> **Exercise goal**:
A stretch of the entries below is to be set down exactly, running from the line with "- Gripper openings" through the line with "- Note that", both included, and no other line.

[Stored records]
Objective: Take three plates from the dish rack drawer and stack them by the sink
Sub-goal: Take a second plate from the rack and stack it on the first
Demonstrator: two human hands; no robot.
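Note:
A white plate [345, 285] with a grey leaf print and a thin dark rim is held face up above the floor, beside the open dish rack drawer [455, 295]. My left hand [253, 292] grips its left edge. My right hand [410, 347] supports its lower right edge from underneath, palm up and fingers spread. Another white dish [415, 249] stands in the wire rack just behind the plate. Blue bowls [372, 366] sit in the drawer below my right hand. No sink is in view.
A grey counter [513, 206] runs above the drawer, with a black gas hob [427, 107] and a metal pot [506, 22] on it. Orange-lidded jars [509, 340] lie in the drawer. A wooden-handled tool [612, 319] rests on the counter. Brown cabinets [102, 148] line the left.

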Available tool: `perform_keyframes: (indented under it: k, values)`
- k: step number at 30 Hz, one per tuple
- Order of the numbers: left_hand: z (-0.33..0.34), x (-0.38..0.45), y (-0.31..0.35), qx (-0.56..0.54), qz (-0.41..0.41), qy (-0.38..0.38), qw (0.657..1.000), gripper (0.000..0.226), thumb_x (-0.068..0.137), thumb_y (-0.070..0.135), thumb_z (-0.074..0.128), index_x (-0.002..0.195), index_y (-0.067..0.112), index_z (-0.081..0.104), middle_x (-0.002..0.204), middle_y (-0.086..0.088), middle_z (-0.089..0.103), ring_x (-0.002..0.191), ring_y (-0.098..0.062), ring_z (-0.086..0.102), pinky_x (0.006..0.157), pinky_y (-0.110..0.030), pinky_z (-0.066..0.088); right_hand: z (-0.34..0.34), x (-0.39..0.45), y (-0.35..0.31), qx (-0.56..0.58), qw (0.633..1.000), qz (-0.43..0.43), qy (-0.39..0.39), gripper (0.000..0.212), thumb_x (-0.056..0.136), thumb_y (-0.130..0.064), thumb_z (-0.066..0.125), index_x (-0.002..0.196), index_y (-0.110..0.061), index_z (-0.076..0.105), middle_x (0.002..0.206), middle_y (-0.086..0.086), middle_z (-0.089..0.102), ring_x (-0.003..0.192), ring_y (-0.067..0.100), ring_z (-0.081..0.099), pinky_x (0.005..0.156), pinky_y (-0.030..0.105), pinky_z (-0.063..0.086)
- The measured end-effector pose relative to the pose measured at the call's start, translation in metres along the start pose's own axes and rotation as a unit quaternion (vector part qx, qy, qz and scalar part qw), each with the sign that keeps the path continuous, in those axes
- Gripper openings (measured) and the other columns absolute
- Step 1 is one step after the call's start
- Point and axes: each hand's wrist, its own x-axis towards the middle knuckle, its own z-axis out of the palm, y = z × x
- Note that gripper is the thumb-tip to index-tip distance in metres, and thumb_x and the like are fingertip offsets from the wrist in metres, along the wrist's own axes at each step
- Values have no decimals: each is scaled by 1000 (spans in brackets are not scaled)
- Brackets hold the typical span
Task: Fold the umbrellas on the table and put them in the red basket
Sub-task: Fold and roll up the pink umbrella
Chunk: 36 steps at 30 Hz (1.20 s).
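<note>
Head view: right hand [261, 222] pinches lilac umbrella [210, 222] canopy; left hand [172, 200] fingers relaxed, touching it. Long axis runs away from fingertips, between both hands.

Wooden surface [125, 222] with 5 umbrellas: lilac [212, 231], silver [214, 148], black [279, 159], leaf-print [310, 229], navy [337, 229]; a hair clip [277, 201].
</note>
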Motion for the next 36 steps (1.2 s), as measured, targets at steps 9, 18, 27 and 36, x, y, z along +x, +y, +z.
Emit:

> **Exercise answer**:
- Gripper openings (measured) and the other columns absolute
- Step 1 is one step after the call's start
- Point and axes: each hand's wrist, its own x-axis towards the middle knuckle, its own z-axis out of the palm, y = z × x
- Note that gripper is the thumb-tip to index-tip distance in metres, and thumb_x and the like are fingertip offsets from the wrist in metres, along the wrist's own axes at each step

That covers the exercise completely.